Si une telle position devait également être adoptée par la Chambre criminelle de la Cour de Cassation, ce qui est à craindre, elle serait conforme à la loi, mais inacceptable au regard de la présomption d’innocence devant gouverner la justice pénale.

4. La jurisprudence existante en matière pénale sur l’infraction dite de « harcèlement moral » demeure encore à ce jour, rare. Non qu’il faille en déduire que l’infraction créée en 2002 n’est pas connue ou usitée, mais les procédures d’enquête ou encore d’instructions sont souvent longues de sorte que la plupart des dossiers existants n’ont pas à ce jour encore eu le temps d’être jugés par les Cours d’Appel.

Cela est si vrai que le 28 avril 2009 – notre Cabinet assurant la défense du prévenu-  la Cour d’Appel de LYON a rendu son premier arrêt en la matière, l’un des premiers en France. Cet arrêt, tant par sa nouveauté que par sa qualité mérite d’être connu, d’autant que la Cour d’Appel de LYON a jugé que l’infraction pénale de harcèlement moral n’était pas constituée.

Dans ce cas d’espèce, la 4ème Chambre correctionnelle de la Cour d’Appel de LYON, réformant un jugement du Tribunal Correctionnel de LYON, ne s’est pas livrée à l’exercice périlleux de remettre en cause la réalité des agissements reprochés. Ceux-ci étaient pourtant invoqués quasi-uniquement grâce à des déclarations concordantes de salariés ayant également mis en cause l’intéressé, soit une subjectivité indéniable tant dans la perception des actes que dans le but poursuivi par ces déclarations.  La réalité des agissements répétés a donc été acceptée.

Par ailleurs, la Cour d’Appel de LYON a, dans l’examen de ce dossier, sans trahir le texte légal, mis en exergue les principes gouvernant le droit pénal français s’attachant à vérifier la réalité de l’infraction reprochée.

En effet, la Cour d’Appel de LYON a vérifié, d’une part s’il existait un lien de causalité entre l’altération des conditions de travail et les actes reprochés, d’autre part si les restrictions apportées aux droits des salariés excédaient les limites du pouvoir de direction  ou de l’exercice des fonctions et enfin a recherché si les agissements reprochés ne résultaient pas d’une autre cause que l’intention de nuire, exigée pour toute infraction pénale volontaire en droit français.

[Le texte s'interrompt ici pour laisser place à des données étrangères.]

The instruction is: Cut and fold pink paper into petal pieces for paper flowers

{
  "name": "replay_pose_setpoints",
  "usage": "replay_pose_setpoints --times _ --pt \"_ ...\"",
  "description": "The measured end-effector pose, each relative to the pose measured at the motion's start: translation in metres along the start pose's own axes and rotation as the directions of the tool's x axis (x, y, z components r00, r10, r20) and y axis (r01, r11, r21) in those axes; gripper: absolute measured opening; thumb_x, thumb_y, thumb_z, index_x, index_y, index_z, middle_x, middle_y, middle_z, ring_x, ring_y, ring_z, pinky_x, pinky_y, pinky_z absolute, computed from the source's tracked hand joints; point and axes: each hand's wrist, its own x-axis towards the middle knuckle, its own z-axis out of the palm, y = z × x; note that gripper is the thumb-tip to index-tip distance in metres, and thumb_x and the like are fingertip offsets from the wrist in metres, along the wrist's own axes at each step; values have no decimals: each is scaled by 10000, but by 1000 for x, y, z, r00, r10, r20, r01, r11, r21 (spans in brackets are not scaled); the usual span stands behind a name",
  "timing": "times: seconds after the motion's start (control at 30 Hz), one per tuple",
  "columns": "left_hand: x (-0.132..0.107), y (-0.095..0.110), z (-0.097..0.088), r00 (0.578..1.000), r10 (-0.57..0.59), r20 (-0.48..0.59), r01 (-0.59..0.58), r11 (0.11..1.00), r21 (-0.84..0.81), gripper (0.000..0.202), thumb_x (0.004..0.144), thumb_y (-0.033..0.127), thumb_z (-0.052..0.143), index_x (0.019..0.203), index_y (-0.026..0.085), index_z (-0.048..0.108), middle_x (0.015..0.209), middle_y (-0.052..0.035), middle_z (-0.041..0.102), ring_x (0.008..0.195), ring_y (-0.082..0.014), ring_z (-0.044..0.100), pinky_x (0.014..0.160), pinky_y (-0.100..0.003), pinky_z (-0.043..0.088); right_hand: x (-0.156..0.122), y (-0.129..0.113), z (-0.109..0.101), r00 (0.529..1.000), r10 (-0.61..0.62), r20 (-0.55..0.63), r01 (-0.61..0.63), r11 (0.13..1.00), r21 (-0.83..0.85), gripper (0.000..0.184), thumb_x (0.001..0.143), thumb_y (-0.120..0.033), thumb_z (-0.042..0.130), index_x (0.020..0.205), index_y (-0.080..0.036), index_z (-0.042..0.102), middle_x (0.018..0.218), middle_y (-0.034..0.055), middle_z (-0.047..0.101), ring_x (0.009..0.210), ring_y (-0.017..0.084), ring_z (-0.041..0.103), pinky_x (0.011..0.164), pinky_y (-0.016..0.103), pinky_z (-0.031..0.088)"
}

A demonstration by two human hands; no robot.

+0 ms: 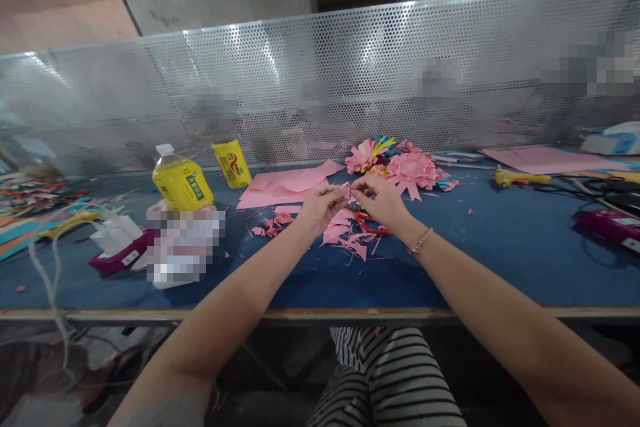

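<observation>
Over the middle of the blue table, my left hand [324, 207] and my right hand [380, 199] meet with fingers pinched. Between their fingertips is a small piece of pink paper [346, 191], mostly hidden by the fingers. Beneath my hands lie pink paper scraps [345, 235] and red-handled scissors [371, 223], partly covered by my right hand. Pink paper sheets [280, 185] rest just behind my left hand. Past my right hand sits a pile of pink paper flowers [413, 168] with some yellow and blue petals.
A yellow-labelled bottle [183, 180] and a yellow can [232, 164] stand left. Purple power strips [120, 250] with cables lie on both sides. A yellow glue gun [520, 178] rests at right. A perforated metal screen [320, 80] runs along the back.
</observation>
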Motion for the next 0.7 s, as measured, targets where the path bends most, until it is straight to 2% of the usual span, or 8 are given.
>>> replay_pose_setpoints --times 0.27,0.7 --pt "0 1 0 1000 -21 -1 21 999 -29 49 612 58 609 602 99 584 582 -7 605 557 -50 568 594 -152 472 0 0 -3 990 -143 20 144 985 -97 86 734 -167 477 719 -200 555 731 28 574 696 151 515 613 285 424" --pt "3 -1 -2 998 -51 -21 48 988 -146 66 648 60 581 599 103 586 570 -10 599 558 -42 566 604 -131 480 -3 0 0 958 -282 50 286 941 -182 170 794 -182 408 806 -198 577 798 53 587 786 161 522 738 329 431"
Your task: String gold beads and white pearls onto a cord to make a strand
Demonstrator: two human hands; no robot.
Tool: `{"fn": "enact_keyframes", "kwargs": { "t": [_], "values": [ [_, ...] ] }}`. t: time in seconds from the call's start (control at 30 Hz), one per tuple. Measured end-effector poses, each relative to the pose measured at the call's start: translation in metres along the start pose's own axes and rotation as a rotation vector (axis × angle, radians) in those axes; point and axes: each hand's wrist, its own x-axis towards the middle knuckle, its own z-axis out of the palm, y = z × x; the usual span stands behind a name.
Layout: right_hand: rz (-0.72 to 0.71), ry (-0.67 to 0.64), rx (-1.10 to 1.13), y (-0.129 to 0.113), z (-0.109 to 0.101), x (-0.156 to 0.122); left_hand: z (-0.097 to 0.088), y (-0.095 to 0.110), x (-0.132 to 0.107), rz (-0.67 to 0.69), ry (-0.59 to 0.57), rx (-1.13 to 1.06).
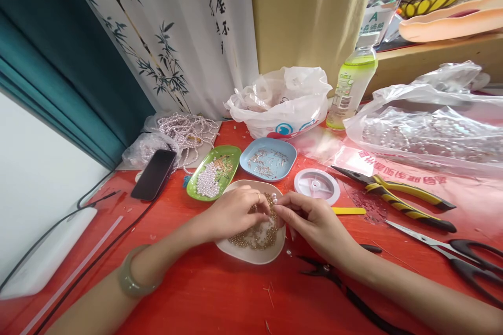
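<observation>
My left hand (233,213) and my right hand (314,222) meet fingertip to fingertip over a white dish (251,254) of small golden beads (257,235). Both hands have their fingers pinched together on something too small to make out. A jade bangle (131,275) circles my left wrist. Behind the dish stand a green dish of white pearls (214,172), a blue dish of metal pins (268,159) and a clear spool of thread (316,185).
On the red table (204,293) lie yellow-handled pliers (396,193), scissors (451,254), black pliers (346,290), a phone (154,174), pearl strands (188,133), plastic bags (283,99) and a drink bottle (351,81). A curtain hangs behind.
</observation>
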Motion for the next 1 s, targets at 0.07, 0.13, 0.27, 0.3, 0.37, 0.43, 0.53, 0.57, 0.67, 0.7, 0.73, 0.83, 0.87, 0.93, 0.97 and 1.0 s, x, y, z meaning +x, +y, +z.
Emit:
{"fn": "enact_keyframes", "kwargs": {
  "t": [0.07, 0.13, 0.27, 0.3, 0.37, 0.43, 0.53, 0.57, 0.67, 0.7, 0.73, 0.83, 0.87, 0.93, 0.97, 1.0],
  "values": [
    [0.001, 0.010, -0.020, -0.0008, -0.0002, 0.0000, -0.0009, 0.0024, 0.0002, 0.028, -0.049, -0.011],
    [0.004, 0.012, -0.039, -0.0009, -0.0004, -0.0001, -0.0017, 0.0044, 0.0003, 0.067, -0.098, -0.013],
    [0.009, 0.013, -0.061, -0.0001, -0.0006, 0.0000, -0.0021, 0.0052, 0.0001, 0.108, -0.132, -0.003],
    [0.008, 0.015, -0.065, 0.0000, -0.0006, 0.0001, -0.0020, 0.0051, 0.0000, 0.103, -0.128, 0.012],
    [0.006, 0.017, -0.072, 0.0002, -0.0005, 0.0001, -0.0019, 0.0054, -0.0004, 0.097, -0.118, 0.038],
    [0.004, 0.013, -0.072, 0.0001, -0.0005, 0.0001, -0.0018, 0.0062, -0.0009, 0.102, -0.108, 0.053],
    [0.004, 0.003, -0.066, -0.0005, -0.0005, 0.0001, -0.0016, 0.0080, -0.0017, 0.118, -0.104, 0.071],
    [0.001, 0.002, -0.065, -0.0008, -0.0005, 0.0000, -0.0015, 0.0085, -0.0019, 0.128, -0.108, 0.070],
    [-0.004, 0.007, -0.076, -0.0012, -0.0005, -0.0003, -0.0018, 0.0096, -0.0028, 0.182, -0.140, 0.018],
    [-0.004, 0.007, -0.080, -0.0011, -0.0005, -0.0004, -0.0021, 0.0097, -0.0030, 0.195, -0.148, 0.001],
    [-0.002, 0.005, -0.083, -0.0010, -0.0005, -0.0004, -0.0023, 0.0097, -0.0032, 0.201, -0.154, -0.008],
    [-0.005, 0.008, -0.076, -0.0007, -0.0005, -0.0004, -0.0023, 0.0085, -0.0030, 0.177, -0.163, -0.035],
    [-0.008, 0.005, -0.063, -0.0008, -0.0005, -0.0003, -0.0019, 0.0075, -0.0024, 0.159, -0.160, -0.071],
    [-0.008, -0.007, -0.026, -0.0012, -0.0004, -0.0002, -0.0007, 0.0046, -0.0006, 0.084, -0.132, -0.216],
    [-0.001, -0.014, -0.010, -0.0015, -0.0002, -0.0002, 0.0000, 0.0027, 0.0006, 0.029, -0.106, -0.320],
    [0.011, -0.019, 0.000, -0.0018, 0.0000, -0.0002, 0.0007, 0.0006, 0.0019, -0.034, -0.073, -0.434]
  ]
}}
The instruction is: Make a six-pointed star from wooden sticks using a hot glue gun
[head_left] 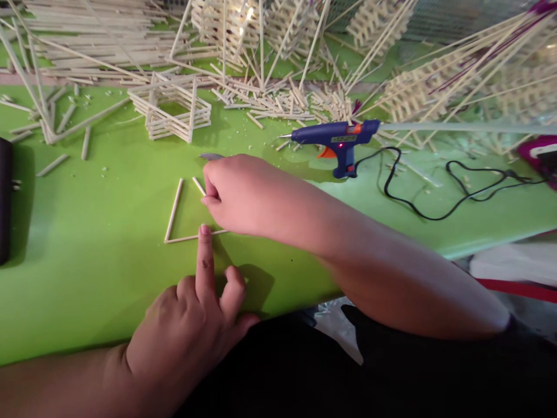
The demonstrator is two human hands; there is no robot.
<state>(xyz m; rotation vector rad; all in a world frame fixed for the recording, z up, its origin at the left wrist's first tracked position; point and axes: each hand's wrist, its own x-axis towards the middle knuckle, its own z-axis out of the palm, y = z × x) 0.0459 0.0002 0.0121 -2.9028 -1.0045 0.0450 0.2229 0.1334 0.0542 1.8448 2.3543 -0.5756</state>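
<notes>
The person's left hand (183, 325) lies near the close edge of a green worktop (87, 244). Its grip is open, with the index finger extended and its tip at the lower stick of an open frame of thin wooden sticks (173, 210). The frame lies just beyond that hand. The right hand (243, 197) reaches in from the right, fingers curled beside a short stick (199, 186). A grey blade (211, 156) shows past them; whether it is held, I cannot tell. Farther right sits a blue hot glue gun (335, 136) with a black cord (435, 219). Stacked stick lattices (169, 110) stand far left.
</notes>
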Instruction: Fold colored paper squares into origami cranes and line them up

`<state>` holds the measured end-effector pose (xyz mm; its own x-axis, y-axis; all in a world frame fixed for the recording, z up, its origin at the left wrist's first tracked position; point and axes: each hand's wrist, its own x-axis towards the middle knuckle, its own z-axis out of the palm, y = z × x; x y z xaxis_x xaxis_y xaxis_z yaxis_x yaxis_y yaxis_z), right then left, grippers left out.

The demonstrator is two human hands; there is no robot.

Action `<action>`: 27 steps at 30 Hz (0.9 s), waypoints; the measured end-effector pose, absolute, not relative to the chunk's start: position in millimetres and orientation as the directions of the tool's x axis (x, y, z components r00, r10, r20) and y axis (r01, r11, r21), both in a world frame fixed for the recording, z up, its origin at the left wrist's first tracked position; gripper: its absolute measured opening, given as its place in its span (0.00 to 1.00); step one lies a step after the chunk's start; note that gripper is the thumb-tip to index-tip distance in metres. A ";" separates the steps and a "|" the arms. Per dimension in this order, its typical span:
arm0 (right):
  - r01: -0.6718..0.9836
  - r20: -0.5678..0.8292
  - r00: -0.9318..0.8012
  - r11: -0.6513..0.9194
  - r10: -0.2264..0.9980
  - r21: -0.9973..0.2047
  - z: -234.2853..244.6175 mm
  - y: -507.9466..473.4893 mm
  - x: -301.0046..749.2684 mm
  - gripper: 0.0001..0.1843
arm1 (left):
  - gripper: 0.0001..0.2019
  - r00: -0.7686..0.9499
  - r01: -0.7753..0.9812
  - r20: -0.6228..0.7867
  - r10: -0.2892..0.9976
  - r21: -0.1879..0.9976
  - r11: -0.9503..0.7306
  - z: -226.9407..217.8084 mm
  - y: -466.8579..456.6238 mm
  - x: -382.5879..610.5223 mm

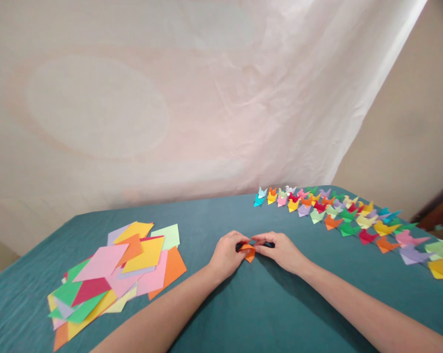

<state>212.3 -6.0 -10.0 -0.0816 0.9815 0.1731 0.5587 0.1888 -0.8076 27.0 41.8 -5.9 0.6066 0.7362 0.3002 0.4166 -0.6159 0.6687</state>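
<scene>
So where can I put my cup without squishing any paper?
Bare teal cloth lies beyond the left hand and right hand, between the pile of paper squares and the rows of folded paper figures. The near cloth between the forearms is free too. Crowded: the right side with figures, the left with squares.

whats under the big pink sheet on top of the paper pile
A green sheet and a red sheet stick out from beneath the pink sheet, all lying on the teal cloth. How far they run under it, and any sheets wholly covered, cannot be seen.
</scene>
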 end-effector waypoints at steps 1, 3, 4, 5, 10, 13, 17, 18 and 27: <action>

A  ces trois questions, la Cour d’Appel de LYON a répondu par la négative jugeant que l’infraction n’était pas constituée et a prononcé la relaxe.

En revanche, la Cour d’Appel de LYON a également recherché s’il résultait des agissements une atteinte aux droits du salarié ou autrement dit si les effets des agissements reprochés sur la vie du salarié étaient démontrés. Une telle vérification parait à l’évidence contraire à la position adoptée par la Chambre sociale de la Cour de Cassation le lendemain soit le 30 avril 2009. Pour autant, si au plan social, il est possible d’admettre que l’existence d’un harcèlement n’est pas subordonnée à la preuve des effets du harcèlement, en matière pénale, un tel raisonnement n’apparait nullement cohérent. Comment en effet réprimer une personne pour des actes dont les effets sur la victime ne sont pas indubitablement établis ?

Une telle répression se heurterait manifestement à la présomption d’innocence, qui reste et demeure la seule garantie absolue contre des lois pénales hâtivement rédigées plus soucieuses de la paix sociale que de la justice pénale.